*Action item:* Search the entries below for "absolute". Report each line where it occurs.

*Data to process:*
-------
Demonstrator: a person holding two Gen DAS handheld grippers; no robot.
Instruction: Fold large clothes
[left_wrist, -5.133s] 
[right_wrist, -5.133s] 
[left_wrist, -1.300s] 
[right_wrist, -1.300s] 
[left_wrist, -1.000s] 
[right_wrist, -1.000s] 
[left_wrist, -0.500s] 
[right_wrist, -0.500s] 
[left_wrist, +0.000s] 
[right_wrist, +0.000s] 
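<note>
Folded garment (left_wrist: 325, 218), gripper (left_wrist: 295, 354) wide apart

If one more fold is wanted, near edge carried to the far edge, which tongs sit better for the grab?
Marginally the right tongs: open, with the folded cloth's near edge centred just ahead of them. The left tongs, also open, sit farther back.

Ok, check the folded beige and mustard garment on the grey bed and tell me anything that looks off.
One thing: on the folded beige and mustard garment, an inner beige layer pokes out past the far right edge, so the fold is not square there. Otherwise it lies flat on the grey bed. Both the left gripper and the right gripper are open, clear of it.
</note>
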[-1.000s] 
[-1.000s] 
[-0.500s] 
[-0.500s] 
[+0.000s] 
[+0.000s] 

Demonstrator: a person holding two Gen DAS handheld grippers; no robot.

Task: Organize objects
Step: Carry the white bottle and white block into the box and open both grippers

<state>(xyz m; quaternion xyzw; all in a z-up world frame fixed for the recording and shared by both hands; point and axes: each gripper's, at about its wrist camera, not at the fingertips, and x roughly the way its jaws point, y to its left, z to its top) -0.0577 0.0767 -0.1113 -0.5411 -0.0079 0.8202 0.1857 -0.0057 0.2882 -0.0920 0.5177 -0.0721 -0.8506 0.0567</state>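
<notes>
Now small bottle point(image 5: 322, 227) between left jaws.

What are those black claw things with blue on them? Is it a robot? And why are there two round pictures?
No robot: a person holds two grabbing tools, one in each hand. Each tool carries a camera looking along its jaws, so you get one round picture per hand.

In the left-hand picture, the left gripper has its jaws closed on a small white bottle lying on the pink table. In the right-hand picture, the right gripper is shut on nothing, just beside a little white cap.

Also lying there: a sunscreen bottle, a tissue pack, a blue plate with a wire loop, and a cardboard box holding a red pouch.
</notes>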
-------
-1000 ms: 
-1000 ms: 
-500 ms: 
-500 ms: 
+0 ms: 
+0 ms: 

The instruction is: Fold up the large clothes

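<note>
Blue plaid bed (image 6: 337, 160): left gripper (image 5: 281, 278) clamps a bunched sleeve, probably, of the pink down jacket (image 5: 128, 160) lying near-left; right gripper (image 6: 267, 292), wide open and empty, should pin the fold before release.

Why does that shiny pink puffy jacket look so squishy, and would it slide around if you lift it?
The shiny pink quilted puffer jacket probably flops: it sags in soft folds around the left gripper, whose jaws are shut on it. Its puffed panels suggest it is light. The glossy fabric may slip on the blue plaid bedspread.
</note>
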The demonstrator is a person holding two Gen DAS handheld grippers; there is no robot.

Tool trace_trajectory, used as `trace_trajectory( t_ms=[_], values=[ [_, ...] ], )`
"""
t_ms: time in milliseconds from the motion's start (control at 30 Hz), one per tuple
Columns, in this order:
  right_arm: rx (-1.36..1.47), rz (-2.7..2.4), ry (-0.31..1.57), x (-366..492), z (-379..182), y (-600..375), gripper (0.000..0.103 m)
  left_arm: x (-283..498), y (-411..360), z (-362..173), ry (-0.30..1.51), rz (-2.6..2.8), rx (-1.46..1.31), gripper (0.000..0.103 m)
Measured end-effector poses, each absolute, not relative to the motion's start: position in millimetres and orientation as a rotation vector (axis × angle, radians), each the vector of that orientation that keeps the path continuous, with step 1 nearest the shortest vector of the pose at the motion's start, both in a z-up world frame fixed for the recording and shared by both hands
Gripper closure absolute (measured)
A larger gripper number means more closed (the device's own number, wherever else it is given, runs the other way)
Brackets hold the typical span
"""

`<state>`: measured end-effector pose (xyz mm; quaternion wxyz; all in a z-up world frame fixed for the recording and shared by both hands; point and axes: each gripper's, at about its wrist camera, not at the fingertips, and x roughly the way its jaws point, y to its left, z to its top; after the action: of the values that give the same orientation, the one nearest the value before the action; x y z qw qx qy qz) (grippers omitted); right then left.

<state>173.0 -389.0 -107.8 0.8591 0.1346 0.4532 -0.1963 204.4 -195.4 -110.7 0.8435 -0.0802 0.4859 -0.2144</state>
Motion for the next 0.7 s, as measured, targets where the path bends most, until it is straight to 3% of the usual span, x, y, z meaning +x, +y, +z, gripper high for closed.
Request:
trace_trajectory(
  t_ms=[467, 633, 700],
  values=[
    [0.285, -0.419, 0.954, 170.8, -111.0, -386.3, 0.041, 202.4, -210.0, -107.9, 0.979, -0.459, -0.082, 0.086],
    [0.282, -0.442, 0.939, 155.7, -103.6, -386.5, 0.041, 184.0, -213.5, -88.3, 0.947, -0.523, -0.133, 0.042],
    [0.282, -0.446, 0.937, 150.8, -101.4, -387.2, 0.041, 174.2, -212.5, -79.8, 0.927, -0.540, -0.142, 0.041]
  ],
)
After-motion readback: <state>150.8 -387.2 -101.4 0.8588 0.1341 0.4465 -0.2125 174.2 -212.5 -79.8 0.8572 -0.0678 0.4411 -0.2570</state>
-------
*Result of the task:*
Measured end-effector poses, each absolute, not relative to the motion's start: position in millimetres and orientation as a rotation vector (axis × angle, radians), each the vector of that orientation that keeps the path continuous, with step 1 nearest the shortest vector of the pose at the motion's start, both in a z-up world frame fixed for the recording and shared by both hands
Gripper closure absolute (measured)

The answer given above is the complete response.